Arnold was enormous.  Best bodybuilder of all time, IMO.


----------



## Seanp156 (Dec 5, 2006)

Raz said:


> So how old are we guessing Arnold is in the 1st pics? He sure does look alot younger than the second pic where he's said to be at the age of 19. Also, are they natural here? I always hesitate to ask this question!  But too ME it is believable in these pics.
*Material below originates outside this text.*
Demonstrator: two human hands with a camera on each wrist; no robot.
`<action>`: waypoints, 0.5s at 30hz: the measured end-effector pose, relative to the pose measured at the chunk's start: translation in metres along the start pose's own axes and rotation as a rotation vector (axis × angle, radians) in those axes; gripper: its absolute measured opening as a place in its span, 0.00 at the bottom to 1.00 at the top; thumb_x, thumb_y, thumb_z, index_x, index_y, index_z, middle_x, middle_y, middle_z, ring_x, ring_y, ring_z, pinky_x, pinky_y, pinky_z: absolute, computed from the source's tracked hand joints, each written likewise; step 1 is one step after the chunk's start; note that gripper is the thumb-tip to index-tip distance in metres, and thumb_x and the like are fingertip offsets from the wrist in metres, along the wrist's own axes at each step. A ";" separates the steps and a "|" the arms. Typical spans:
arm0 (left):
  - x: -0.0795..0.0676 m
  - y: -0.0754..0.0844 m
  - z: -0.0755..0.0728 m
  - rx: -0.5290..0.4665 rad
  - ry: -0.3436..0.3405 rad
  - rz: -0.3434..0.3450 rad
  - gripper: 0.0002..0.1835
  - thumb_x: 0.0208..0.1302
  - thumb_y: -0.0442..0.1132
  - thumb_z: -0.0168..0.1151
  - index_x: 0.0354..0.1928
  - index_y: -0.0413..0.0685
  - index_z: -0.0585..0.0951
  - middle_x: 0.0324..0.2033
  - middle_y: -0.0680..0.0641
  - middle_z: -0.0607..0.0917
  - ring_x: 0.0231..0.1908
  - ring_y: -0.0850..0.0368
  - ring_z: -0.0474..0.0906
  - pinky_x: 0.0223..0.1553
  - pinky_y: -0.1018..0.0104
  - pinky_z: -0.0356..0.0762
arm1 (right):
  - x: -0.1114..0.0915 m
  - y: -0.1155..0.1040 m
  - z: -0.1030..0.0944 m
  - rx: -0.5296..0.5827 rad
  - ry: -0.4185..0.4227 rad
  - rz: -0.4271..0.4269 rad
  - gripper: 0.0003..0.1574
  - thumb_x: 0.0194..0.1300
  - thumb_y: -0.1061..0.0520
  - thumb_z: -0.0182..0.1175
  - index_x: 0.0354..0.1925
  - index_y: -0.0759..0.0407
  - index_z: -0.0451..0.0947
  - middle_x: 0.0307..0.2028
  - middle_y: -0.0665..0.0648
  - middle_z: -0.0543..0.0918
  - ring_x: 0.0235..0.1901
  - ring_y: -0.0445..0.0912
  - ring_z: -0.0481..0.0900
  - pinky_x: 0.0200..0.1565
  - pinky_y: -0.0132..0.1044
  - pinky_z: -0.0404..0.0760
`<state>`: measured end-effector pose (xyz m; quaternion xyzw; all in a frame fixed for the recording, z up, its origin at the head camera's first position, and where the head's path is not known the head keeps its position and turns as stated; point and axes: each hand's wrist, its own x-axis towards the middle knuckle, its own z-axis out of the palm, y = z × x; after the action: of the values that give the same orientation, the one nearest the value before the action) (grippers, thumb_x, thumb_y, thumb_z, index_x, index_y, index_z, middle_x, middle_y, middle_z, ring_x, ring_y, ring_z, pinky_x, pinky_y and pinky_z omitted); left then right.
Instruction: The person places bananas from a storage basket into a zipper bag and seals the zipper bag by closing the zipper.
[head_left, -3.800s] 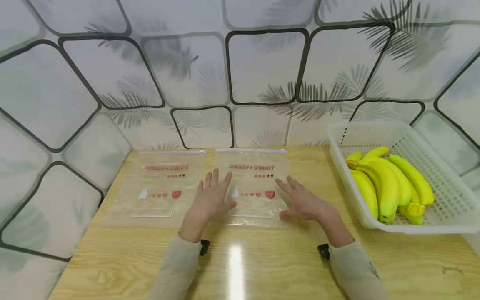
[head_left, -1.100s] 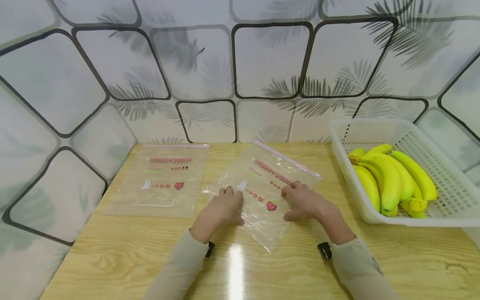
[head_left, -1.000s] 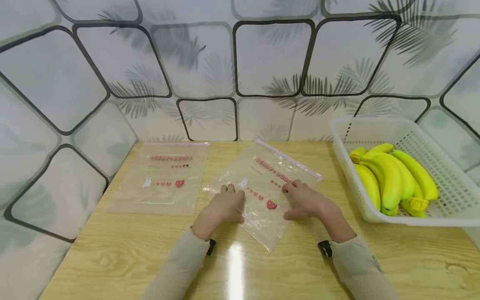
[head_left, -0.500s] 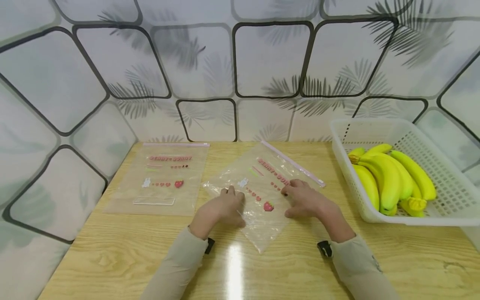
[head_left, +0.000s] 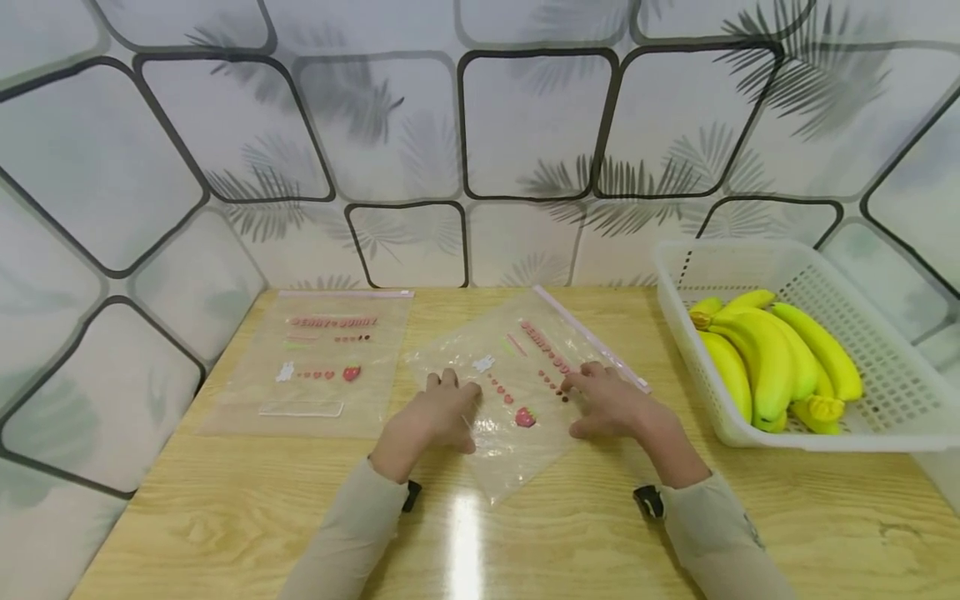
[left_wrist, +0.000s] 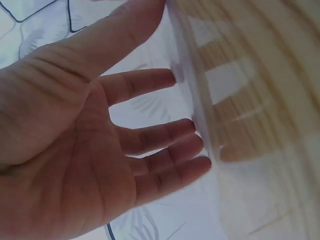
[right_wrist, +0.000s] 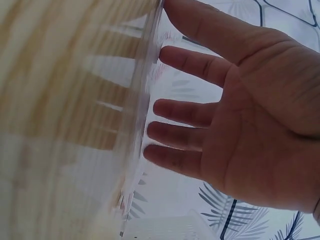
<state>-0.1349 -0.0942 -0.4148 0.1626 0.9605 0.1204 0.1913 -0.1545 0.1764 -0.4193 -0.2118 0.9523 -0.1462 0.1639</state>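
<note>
A clear zip bag (head_left: 517, 450) with pink lettering, a white bunny, hearts and a strawberry lies turned at an angle on the table. My left hand (head_left: 435, 412) rests its fingertips on the bag's left part. On the right part, near the pink zip strip, the fingertips of my right hand (head_left: 611, 404) touch the film. In the left wrist view the left fingers (left_wrist: 160, 137) are nearly straight, tips against the film. The right fingers (right_wrist: 185, 112) look the same in the right wrist view. Neither hand grips anything.
A second matching zip bag (head_left: 315, 392) lies flat and square on the left of the wooden table (head_left: 600, 542). At the right stands a white plastic basket (head_left: 900, 400) holding several yellow bananas (head_left: 780, 358). A patterned wall covering (head_left: 525, 125) rises behind.
The bag under my hands, first square to the table, has turned clockwise and still turns slightly in the last second. Both hands have gone from hovering over it to fingertips on it.
</note>
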 end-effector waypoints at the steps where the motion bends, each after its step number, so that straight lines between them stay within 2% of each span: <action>1: -0.001 0.001 0.000 -0.001 -0.005 0.000 0.37 0.49 0.43 0.79 0.62 0.49 0.74 0.54 0.37 0.70 0.53 0.42 0.66 0.48 0.50 0.79 | 0.000 0.000 0.001 0.006 -0.004 0.002 0.33 0.55 0.51 0.71 0.59 0.54 0.76 0.65 0.72 0.67 0.62 0.70 0.66 0.59 0.65 0.70; 5: -0.005 0.007 0.000 -0.010 -0.028 0.011 0.34 0.51 0.46 0.78 0.58 0.44 0.74 0.49 0.37 0.72 0.50 0.42 0.67 0.46 0.51 0.79 | -0.001 -0.001 0.002 0.000 -0.017 -0.001 0.33 0.55 0.50 0.70 0.59 0.54 0.75 0.65 0.71 0.67 0.61 0.70 0.68 0.58 0.65 0.71; 9: -0.007 0.012 0.001 -0.002 -0.029 0.018 0.45 0.50 0.53 0.78 0.64 0.38 0.70 0.61 0.25 0.68 0.62 0.30 0.65 0.57 0.44 0.76 | -0.001 -0.001 0.002 -0.039 -0.012 -0.011 0.34 0.55 0.49 0.71 0.59 0.55 0.75 0.62 0.70 0.70 0.58 0.69 0.70 0.56 0.63 0.73; 11: -0.006 0.013 0.002 0.003 -0.022 0.014 0.45 0.49 0.53 0.79 0.64 0.38 0.69 0.64 0.23 0.64 0.65 0.28 0.62 0.58 0.42 0.76 | -0.001 -0.001 0.002 -0.047 -0.010 -0.006 0.35 0.55 0.49 0.71 0.60 0.55 0.74 0.62 0.70 0.70 0.58 0.68 0.70 0.57 0.62 0.74; 12: -0.006 0.012 0.002 0.007 -0.017 0.013 0.46 0.48 0.52 0.80 0.65 0.38 0.68 0.65 0.23 0.63 0.66 0.27 0.60 0.58 0.42 0.75 | -0.001 -0.001 0.002 -0.047 -0.008 -0.006 0.35 0.55 0.50 0.71 0.60 0.55 0.75 0.62 0.69 0.70 0.58 0.67 0.69 0.56 0.62 0.74; 15: -0.004 0.008 0.002 0.020 0.000 0.001 0.41 0.47 0.49 0.81 0.59 0.41 0.71 0.59 0.31 0.69 0.63 0.33 0.65 0.56 0.46 0.77 | -0.002 -0.001 0.001 -0.033 -0.011 -0.007 0.35 0.54 0.52 0.72 0.60 0.55 0.76 0.60 0.68 0.71 0.56 0.65 0.70 0.55 0.60 0.75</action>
<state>-0.1280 -0.0877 -0.4128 0.1648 0.9616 0.1109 0.1895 -0.1516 0.1764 -0.4198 -0.2187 0.9529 -0.1302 0.1650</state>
. No, they're not natural.


----------



## Spud (Dec 6, 2006)

They definitely look natural in those photos.


----------



## Arnold (Dec 7, 2006)

I would say that Arnold was natural in the first photo, you have to remember he had superior genetics so it is not that unbelievable.


----------



## lnvanry (Dec 7, 2006)

Prince said:


> I would say that Arnold was natural in the first photo, you have to remember he had superior genetics so it is not that unbelievable.



how bout sergio?


I don't think so.


----------



## clemson357 (Dec 8, 2006)

Ha.  You can see the zits on sergio's shoulder in the second pic.  I think its pretty clear he wasn't natural.


----------



## min0 lee (Dec 8, 2006)

clemson357 said:


> Ha. You can see the zits on sergio's shoulder in the second pic. I think its pretty clear he wasn't natural.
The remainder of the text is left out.